Infographic showing how a struggling Ghanaian SHS learner can find the exact topic costing you marks, fix Core Maths weaknesses, practice smarter, and prepare confidently for WASSCE.

How This Helps a Struggling SHS Learner Understand Core Maths Better

Finding the exact topic costing you marks helps because it removes confusion from your revision. Many Ghanaian SHS students feel that the whole of Core Maths is against them. But when the paper is diagnosed properly, the learner may discover that only two or three topics are causing most of the damage.

That discovery is powerful. It helps the learner move from fear to focus. It helps the learner stop wasting time on topics that are already strong. It helps the learner practice the exact skill that is breaking the solution.

It also helps the teacher, parent, or tutor know where to support the learner. This is the heart of math intervention: diagnose the mark-loss area, identify the smaller skill, teach it clearly, and practice it until the learner can solve it without guessing.

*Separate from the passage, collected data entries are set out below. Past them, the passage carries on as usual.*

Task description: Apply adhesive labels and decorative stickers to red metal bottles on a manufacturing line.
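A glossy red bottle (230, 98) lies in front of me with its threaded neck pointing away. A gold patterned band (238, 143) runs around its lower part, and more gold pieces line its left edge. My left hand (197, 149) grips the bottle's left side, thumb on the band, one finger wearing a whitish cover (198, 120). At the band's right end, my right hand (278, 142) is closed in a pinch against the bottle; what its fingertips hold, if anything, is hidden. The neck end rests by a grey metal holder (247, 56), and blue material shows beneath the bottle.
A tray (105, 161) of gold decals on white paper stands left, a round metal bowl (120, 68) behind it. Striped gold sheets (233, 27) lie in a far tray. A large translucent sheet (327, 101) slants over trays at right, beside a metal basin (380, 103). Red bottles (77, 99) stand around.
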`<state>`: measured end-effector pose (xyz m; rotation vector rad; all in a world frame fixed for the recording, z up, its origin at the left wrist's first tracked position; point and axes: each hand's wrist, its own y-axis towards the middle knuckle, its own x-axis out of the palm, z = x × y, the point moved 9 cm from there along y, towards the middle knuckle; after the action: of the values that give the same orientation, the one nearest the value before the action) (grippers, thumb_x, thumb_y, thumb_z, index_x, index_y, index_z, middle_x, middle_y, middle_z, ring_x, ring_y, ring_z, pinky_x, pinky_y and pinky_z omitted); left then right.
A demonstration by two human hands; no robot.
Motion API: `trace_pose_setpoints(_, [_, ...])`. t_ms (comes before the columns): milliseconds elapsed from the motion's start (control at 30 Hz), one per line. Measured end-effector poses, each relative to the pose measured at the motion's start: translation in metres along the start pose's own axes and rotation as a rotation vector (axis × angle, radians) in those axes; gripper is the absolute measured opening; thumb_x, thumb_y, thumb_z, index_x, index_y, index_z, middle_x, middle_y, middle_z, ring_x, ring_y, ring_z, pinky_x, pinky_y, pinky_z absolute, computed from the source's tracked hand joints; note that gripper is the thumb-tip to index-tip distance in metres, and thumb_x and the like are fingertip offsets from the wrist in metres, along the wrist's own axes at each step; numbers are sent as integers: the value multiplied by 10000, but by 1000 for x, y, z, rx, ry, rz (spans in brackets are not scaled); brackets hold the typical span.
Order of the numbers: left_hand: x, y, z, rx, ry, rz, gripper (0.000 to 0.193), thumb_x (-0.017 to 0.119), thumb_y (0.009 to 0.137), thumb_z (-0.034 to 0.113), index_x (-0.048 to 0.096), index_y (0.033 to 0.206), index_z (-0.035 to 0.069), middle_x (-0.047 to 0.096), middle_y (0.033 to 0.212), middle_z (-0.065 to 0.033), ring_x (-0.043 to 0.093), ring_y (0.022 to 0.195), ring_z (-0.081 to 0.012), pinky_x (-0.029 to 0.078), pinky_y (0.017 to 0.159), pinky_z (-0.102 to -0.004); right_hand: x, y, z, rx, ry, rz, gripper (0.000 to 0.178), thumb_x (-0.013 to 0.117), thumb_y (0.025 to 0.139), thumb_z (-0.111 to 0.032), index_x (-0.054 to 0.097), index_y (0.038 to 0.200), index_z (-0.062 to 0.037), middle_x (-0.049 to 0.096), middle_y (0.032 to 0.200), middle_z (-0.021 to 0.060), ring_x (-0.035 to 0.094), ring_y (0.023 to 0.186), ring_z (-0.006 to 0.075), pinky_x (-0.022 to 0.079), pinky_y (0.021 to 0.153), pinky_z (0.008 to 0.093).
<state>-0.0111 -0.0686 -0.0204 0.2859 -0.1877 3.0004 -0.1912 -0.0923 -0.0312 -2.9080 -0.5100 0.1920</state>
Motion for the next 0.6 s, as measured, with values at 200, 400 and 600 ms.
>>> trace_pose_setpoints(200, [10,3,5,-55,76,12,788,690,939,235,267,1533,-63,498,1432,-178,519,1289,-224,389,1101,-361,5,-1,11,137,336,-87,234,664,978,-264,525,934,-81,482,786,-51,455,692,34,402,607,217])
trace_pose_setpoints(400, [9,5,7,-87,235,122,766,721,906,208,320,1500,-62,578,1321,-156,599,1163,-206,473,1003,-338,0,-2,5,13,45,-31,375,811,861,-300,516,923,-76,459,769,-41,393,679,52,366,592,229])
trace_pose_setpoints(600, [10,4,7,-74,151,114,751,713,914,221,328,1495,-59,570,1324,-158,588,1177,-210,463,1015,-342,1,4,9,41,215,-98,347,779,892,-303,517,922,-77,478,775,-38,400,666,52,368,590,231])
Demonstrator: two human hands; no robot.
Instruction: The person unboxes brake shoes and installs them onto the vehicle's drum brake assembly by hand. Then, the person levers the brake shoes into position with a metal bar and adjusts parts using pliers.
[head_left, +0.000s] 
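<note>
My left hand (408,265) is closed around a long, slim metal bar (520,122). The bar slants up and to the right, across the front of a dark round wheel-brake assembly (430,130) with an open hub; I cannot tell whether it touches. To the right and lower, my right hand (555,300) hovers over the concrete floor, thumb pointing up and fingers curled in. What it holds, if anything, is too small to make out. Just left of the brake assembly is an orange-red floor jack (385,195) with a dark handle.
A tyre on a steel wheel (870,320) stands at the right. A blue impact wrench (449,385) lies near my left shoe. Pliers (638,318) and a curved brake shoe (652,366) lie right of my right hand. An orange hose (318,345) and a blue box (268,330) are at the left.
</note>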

Most importantly, it helps the learner understand that wrong answers are not the end. Wrong answers are evidence. They show where the repair must begin.

When a learner knows the exact topic, exact mistake, and exact skill gap, Core Maths becomes easier to approach. The learner no longer feels lost. The learner now has a direction for WASSCE preparation.

Final Advice Before WASSCE

Do not wait until the last month before WASSCE before you find the topic costing you marks. Start now.

Take one test paper. Study it. Group the mistakes. Count the marks lost. Find the highest-loss topic. Then treat that topic with serious attention.

You do not need to revise blindly. You need a diagnosis.

At The Math Clinic, we believe that a struggling learner is not finished. Sometimes, the learner only needs to know where the marks are leaking and how to seal that gap.

Once you find the exact topic costing you marks, your revision becomes sharper, your practice becomes wiser, and your confidence begins to return.